▶ The problem
Using the records below, locate all lines containing "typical" and return them.

Record extracts START

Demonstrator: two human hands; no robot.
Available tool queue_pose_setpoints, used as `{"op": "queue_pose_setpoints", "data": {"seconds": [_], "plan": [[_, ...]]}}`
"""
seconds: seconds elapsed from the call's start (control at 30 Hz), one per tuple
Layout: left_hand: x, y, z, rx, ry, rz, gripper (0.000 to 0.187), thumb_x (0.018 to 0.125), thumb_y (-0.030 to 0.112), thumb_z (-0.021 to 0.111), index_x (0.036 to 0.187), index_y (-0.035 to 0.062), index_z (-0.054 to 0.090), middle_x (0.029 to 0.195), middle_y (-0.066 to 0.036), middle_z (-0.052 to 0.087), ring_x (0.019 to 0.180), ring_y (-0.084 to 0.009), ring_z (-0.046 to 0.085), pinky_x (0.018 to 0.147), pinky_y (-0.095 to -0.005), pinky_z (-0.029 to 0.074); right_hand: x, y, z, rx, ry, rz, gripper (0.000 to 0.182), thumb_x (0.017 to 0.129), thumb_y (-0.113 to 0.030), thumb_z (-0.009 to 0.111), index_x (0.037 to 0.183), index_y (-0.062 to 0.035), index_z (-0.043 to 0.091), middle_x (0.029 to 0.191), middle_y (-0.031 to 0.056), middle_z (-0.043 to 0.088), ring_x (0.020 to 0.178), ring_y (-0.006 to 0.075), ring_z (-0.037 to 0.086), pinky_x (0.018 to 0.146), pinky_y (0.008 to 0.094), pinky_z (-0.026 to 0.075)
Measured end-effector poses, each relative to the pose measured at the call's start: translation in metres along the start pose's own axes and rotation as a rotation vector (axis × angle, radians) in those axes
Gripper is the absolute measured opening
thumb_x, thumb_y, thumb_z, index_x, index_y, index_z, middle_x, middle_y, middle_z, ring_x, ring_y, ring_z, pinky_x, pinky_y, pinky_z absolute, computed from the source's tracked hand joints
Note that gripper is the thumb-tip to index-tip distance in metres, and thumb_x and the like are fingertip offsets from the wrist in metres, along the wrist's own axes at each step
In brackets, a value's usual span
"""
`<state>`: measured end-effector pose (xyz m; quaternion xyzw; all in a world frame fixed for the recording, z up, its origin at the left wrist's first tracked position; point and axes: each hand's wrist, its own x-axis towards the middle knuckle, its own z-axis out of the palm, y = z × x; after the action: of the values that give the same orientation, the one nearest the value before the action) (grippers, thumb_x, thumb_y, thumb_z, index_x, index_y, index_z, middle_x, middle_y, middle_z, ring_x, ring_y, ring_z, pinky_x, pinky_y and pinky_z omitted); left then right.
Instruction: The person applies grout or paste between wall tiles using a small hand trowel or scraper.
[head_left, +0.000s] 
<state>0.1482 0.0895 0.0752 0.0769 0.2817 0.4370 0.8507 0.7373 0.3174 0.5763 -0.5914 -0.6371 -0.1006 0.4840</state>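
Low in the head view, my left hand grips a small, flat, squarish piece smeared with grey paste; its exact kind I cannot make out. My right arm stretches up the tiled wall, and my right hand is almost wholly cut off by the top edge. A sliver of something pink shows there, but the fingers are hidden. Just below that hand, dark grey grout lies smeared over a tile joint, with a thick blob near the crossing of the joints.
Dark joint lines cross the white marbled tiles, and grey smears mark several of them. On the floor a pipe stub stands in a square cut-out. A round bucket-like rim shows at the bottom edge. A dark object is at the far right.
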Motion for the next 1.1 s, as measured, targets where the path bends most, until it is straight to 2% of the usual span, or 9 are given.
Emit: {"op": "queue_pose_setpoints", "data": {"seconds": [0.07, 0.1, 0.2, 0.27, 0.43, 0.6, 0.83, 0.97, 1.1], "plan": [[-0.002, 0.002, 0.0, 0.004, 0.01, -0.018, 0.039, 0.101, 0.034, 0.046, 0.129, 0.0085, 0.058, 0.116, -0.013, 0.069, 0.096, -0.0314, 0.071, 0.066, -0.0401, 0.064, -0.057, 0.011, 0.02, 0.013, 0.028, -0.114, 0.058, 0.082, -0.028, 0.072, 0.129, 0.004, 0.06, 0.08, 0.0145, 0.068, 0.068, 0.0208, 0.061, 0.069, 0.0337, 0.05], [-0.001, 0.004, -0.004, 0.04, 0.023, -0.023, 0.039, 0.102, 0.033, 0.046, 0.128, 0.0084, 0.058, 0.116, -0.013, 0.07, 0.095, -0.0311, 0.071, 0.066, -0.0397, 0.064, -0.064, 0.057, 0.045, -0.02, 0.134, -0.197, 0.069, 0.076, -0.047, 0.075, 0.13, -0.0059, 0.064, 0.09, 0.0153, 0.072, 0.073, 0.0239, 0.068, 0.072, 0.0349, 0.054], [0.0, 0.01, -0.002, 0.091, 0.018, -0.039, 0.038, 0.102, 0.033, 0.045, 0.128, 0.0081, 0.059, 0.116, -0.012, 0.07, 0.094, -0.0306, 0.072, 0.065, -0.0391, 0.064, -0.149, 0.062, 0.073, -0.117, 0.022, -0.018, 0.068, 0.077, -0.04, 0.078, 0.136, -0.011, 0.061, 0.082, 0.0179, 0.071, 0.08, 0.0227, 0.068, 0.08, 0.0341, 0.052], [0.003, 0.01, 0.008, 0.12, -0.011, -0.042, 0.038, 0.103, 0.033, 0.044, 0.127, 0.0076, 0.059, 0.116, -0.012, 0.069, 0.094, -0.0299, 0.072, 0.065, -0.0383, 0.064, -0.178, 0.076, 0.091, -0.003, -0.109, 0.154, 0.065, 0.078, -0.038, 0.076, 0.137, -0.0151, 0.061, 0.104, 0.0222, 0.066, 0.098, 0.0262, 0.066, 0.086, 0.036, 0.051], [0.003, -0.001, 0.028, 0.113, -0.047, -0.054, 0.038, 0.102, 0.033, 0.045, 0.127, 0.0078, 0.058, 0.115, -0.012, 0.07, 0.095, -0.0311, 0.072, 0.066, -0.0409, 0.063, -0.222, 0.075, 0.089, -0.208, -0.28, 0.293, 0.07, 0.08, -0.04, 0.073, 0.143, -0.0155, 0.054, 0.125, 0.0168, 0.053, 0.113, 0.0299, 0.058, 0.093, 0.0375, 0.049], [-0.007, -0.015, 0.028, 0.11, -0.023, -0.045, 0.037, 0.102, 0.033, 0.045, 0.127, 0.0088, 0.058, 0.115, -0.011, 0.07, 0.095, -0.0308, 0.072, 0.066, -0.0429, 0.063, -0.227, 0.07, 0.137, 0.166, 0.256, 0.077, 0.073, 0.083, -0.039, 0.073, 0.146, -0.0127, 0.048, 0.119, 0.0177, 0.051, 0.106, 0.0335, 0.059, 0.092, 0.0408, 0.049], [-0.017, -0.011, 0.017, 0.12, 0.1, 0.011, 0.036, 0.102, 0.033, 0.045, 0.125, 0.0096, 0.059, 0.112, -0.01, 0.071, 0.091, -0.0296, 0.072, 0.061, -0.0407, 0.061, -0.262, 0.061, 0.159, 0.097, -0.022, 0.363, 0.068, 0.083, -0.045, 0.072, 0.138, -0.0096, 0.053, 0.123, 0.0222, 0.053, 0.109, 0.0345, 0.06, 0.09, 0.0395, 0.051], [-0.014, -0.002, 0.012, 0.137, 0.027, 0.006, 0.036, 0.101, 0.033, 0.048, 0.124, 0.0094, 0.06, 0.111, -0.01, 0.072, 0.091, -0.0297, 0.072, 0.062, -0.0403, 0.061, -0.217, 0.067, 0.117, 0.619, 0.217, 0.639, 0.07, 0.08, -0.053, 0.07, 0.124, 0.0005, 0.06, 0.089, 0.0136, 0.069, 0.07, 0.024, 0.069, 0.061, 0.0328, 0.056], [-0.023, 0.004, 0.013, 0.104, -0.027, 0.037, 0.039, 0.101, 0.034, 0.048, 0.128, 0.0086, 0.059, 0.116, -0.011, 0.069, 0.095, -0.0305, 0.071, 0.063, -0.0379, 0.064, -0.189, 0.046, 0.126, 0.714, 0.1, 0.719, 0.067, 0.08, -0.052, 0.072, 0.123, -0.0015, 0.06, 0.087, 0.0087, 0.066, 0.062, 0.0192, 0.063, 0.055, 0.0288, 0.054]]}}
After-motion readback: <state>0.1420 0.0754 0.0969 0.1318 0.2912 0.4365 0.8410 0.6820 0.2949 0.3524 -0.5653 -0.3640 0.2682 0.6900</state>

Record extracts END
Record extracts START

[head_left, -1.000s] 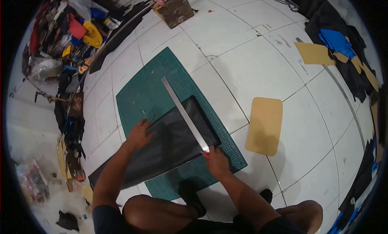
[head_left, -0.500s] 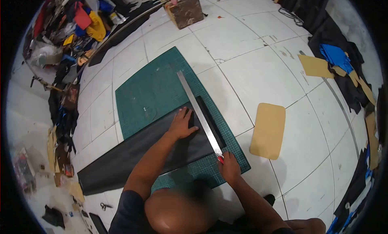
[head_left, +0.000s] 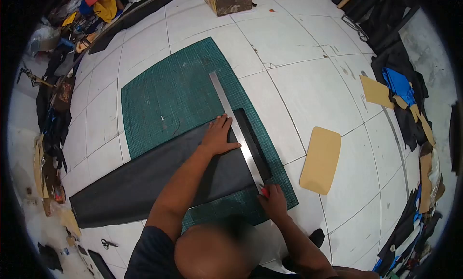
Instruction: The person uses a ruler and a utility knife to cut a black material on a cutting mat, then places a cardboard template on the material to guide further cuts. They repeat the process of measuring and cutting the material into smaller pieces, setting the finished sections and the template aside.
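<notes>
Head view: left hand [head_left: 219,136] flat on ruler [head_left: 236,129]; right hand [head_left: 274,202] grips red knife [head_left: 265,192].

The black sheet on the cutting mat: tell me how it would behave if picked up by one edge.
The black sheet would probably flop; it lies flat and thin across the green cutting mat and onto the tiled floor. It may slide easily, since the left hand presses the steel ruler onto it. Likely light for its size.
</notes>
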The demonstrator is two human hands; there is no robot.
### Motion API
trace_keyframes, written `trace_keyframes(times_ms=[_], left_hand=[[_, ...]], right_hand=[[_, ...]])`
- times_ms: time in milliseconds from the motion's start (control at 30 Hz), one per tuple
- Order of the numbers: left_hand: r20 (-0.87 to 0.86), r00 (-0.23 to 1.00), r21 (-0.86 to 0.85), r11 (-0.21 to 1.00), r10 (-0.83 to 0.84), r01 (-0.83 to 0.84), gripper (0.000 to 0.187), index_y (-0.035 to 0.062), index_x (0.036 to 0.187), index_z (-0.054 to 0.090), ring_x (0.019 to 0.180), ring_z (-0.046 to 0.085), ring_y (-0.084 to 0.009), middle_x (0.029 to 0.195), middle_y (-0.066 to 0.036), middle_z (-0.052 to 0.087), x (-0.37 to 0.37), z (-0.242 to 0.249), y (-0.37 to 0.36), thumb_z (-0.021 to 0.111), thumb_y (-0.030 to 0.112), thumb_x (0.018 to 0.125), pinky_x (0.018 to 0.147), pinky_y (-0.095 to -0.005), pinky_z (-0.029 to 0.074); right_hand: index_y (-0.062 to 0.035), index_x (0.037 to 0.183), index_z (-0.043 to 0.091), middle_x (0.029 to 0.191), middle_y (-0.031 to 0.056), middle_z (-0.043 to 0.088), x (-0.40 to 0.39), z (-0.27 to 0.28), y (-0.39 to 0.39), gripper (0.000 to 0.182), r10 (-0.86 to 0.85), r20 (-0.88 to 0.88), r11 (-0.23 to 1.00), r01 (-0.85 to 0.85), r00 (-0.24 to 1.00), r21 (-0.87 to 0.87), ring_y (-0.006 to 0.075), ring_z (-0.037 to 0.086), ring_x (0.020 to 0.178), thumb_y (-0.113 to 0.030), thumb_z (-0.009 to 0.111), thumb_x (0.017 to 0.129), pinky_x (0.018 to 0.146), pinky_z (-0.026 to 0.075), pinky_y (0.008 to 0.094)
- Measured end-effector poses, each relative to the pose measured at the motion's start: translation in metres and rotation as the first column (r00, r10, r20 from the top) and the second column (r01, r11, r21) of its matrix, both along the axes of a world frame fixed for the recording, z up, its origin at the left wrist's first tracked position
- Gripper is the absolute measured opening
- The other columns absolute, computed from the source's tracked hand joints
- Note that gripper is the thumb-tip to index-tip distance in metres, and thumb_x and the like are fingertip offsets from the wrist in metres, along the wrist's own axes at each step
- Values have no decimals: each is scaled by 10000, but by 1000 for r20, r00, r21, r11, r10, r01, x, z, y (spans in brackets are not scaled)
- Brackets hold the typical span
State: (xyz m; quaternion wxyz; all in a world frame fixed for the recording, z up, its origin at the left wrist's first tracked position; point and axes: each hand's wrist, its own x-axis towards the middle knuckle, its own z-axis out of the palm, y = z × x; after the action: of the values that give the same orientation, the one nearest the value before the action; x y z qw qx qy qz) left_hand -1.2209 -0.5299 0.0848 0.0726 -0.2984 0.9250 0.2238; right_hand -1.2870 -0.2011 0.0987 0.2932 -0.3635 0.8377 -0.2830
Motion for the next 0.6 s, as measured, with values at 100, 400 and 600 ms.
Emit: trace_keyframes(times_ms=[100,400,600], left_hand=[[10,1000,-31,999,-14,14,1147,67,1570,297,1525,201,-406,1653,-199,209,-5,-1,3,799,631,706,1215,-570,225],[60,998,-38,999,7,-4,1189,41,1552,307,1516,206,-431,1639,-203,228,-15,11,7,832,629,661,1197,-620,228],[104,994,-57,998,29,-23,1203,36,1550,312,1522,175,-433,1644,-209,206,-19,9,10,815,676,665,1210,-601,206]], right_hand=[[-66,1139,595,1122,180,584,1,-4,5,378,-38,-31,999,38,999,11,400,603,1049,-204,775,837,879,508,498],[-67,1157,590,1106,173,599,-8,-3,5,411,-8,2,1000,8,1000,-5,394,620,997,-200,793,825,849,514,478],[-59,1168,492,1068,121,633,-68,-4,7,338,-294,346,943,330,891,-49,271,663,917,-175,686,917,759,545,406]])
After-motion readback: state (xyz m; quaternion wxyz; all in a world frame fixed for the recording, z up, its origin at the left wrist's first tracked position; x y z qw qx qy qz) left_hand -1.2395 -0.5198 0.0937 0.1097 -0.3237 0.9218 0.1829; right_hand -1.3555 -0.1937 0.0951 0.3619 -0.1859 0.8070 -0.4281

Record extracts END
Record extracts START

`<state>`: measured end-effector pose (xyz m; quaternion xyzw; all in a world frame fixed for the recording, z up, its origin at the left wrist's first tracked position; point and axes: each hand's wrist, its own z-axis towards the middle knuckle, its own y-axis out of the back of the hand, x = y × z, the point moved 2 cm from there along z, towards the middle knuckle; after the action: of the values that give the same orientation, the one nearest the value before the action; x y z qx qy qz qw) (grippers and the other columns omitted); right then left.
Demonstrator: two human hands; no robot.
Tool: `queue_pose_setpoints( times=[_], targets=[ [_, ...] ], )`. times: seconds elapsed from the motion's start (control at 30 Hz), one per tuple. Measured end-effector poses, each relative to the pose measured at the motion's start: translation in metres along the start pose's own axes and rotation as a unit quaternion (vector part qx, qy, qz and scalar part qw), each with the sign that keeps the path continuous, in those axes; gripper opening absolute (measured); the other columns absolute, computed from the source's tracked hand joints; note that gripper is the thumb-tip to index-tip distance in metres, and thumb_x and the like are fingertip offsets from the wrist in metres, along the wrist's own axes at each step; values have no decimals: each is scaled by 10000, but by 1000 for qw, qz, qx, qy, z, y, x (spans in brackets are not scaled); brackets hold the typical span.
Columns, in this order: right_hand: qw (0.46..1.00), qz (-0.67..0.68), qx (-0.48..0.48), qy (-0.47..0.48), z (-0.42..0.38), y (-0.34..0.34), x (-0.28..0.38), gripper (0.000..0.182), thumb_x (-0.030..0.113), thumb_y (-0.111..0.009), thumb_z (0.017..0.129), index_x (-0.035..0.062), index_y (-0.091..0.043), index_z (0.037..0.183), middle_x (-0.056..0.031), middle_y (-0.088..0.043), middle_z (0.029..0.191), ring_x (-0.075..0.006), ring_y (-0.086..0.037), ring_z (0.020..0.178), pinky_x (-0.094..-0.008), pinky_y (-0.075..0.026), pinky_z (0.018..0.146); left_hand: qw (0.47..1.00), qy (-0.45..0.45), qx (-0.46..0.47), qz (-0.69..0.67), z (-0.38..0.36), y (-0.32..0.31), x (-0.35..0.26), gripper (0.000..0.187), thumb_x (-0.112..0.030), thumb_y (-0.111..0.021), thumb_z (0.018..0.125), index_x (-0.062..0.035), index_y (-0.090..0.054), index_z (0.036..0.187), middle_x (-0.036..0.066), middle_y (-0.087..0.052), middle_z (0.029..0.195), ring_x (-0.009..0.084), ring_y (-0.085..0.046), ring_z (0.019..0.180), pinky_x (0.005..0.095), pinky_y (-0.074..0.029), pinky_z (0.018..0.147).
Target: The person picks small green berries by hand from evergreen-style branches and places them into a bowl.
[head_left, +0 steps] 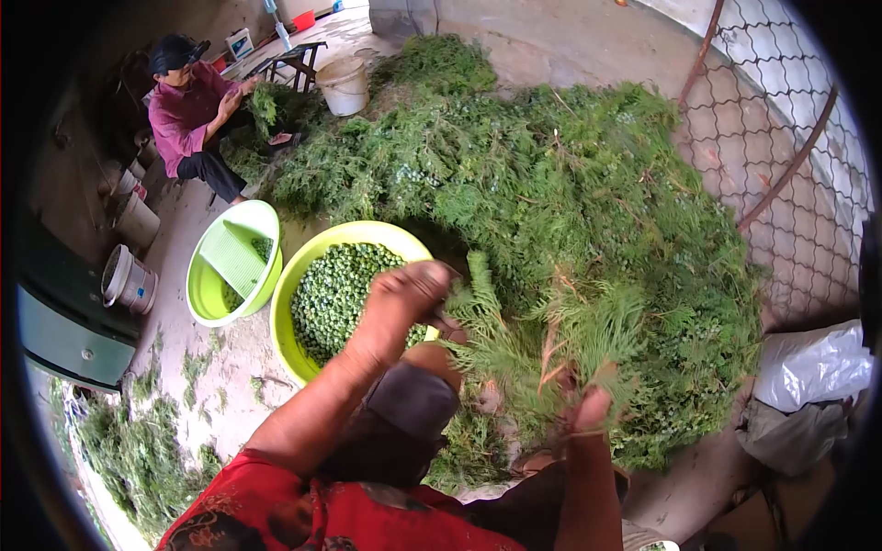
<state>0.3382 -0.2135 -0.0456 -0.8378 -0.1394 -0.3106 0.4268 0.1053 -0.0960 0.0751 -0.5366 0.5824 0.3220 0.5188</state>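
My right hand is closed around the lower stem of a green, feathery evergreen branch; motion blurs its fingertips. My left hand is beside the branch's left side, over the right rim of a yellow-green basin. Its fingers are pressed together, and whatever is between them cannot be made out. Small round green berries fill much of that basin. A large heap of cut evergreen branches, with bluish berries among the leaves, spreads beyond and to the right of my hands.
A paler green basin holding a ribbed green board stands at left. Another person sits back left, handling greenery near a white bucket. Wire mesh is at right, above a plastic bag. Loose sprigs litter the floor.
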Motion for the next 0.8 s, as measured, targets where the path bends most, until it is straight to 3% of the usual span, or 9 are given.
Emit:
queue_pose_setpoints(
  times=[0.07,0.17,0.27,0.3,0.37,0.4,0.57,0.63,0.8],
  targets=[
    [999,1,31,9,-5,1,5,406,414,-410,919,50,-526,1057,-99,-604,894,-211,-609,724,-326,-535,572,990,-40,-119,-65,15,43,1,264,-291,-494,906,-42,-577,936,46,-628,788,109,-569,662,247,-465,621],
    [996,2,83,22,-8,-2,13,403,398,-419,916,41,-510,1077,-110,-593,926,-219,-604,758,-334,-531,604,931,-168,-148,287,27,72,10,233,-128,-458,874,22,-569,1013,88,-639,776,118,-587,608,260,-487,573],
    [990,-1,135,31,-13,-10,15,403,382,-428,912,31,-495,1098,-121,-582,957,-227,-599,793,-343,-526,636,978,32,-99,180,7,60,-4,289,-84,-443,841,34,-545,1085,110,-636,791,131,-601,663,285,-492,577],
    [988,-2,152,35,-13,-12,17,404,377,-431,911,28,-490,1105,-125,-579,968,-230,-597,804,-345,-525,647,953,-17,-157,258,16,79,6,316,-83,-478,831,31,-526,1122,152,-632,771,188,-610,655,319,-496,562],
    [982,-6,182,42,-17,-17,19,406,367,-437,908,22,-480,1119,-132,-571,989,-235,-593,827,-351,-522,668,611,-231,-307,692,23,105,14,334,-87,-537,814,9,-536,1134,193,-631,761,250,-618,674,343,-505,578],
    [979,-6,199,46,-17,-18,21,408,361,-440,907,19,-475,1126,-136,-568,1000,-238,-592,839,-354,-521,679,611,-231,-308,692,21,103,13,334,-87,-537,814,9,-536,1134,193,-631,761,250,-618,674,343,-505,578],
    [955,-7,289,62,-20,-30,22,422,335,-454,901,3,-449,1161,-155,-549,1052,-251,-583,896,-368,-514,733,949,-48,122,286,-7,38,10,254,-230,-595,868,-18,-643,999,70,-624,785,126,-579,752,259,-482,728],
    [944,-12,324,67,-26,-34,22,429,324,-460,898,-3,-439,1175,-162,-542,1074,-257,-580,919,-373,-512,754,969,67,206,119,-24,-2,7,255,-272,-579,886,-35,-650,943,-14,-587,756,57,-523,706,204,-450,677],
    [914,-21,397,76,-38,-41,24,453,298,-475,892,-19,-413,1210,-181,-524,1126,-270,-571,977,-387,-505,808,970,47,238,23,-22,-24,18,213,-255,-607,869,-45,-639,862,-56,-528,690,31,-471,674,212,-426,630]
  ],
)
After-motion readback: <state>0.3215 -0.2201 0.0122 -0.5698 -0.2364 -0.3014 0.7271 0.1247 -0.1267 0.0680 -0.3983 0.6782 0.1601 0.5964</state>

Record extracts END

▶ Solution to this task
- Brackets hold the typical span
Tool: `queue_pose_setpoints( times=[_], targets=[ [_, ...] ], )`. times: seconds elapsed from the motion's start (control at 30 Hz), one per tuple. Measured end-effector poses, each relative to the pose measured at the motion's start: translation in metres along the start pose's own axes and rotation as a unit quaternion (vector part qx, qy, qz and scalar part qw), each with the sign that keeps the path continuous, in those axes; gripper opening absolute (measured); the other columns absolute, computed from the source's tracked hand joints; note that gripper is the thumb-tip to index-tip distance in metres, and thumb_x and the like are fingertip offsets from the wrist in metres, along the wrist's own axes at each step; values have no decimals: each is scaled by 10000, but by 1000 for qw, qz, qx, qy, z, y, x (spans in brackets are not scaled); brackets hold the typical span.

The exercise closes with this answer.